We’re all writing stories together now. Dean Kissick swims through the conspiracy theories surrounding Leonardo da Vinci’s Salvator Mundi.

Last month, I snuck away from my press trip to Sharjah and rode the buses four hours down the coast of the Arabian Gulf to the Louvre Abu Dhabi, which floats above the turquoise waters under an ornate metal dome designed by Jean Nouvel. While a great museum, there are hardly any famous works inside, and the one masterpiece that was supposed to have been unveiled last September, the most expensive painting in history, Leonardo da Vinci’s Salvator Mundi , or “Saviour of the World”, wasn’t there. According to staff, nobody knows where it is. At the Louvre in Paris, which is hosting a blockbuster Leonardo exhibition to mark the 500th anniversary of his death this autumn, they also have no idea where it’s gone. Since it was sold at Christie’s New York in November 2017 for $450.3 million, to, the New York Times claims, rogue Saudi crown prince Mohammed Bin Salman, it hasn’t been seen. But then, before it was authenticated in May 2008, in a studio above London’s National Gallery, as Leonardo’s lost masterpiece, few had any idea that such a painting existed.

While there’s no need to restage here the arguments over whether it’s really a Leonardo, how weirdly it’s been restored (it looks crazy, like it’s been face-swapped), how it came into the hands of Russian oligarch Dmitry Rybolovlev , and how it was sold again , though they’re all fantastic reads, I will say how much I enjoyed the comments threads below the New York Times article, with all of their art historical, geopolitical, high financial and religious conspiracy theories. Few things in today’s culture are as compelling as a good messageboard, and this one feels like a new Da Vinci Code for the collective paranoia and cultural commentary years, written, like Bernadette Corporation’s Reena Spaulings , by more than a hundred different authors.
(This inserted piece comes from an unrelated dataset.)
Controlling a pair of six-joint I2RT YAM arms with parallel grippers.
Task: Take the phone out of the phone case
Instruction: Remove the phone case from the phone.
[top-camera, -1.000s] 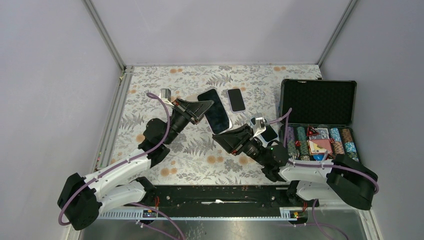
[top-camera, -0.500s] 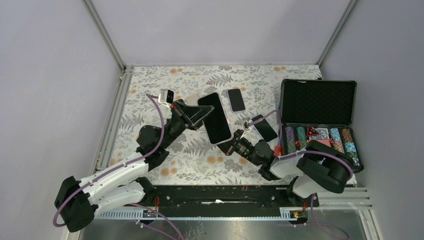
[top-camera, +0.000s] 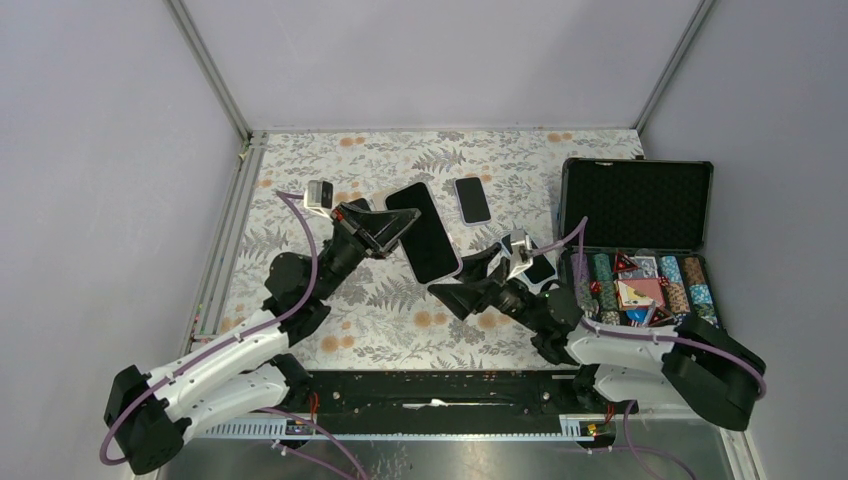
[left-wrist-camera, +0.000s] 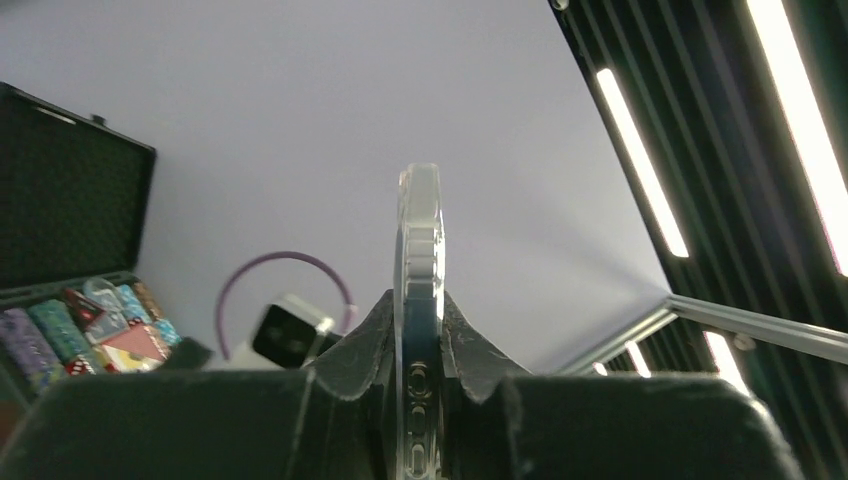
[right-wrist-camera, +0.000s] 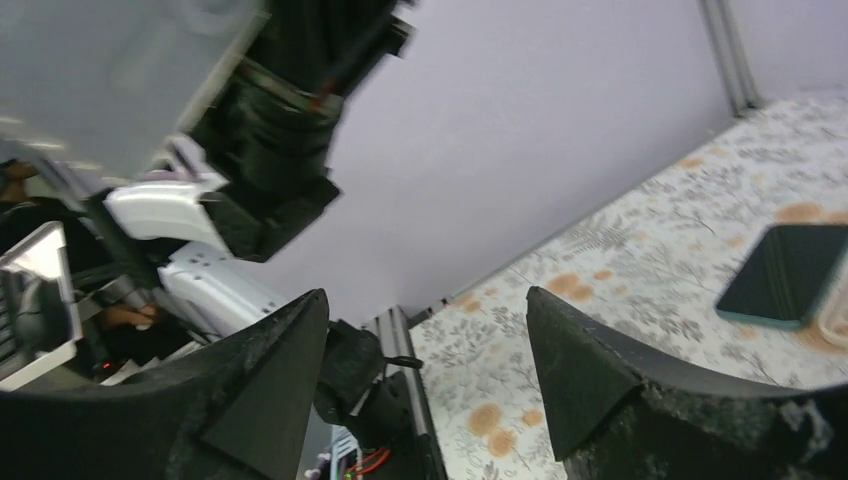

Leonardo da Vinci Salvator Mundi  (ca. 1500) after cleaning

Leonardo da Vinci Salvator Mundi (ca. 1500) after cleaning

Many commenting suggest that the painting has disappeared because its owners have come to think it’s fake. One criticizes the placement of the eyes relative to the skull, noting that Leonardo, who was known for dissecting and sketching corpses, would never have made such a mistake. Another blames the conservator for having moved the eyes into the wrong place. Yet another says Christ’s nose is too long. Others still question the rendering of the rock crystal orb he’s holding in his left hand, representing heaven’s crystalline sphere, and why it doesn’t seem to refract the light accurately. More generally, there are many accusations of art world money-laundering, and a whole raft of conspiracies binding the painting to Russia and Trump and in various ways, my favourite of which concludes that it’s in the latter’s penthouse in Trump Tower, hanging, perhaps, beside his fake Renoir.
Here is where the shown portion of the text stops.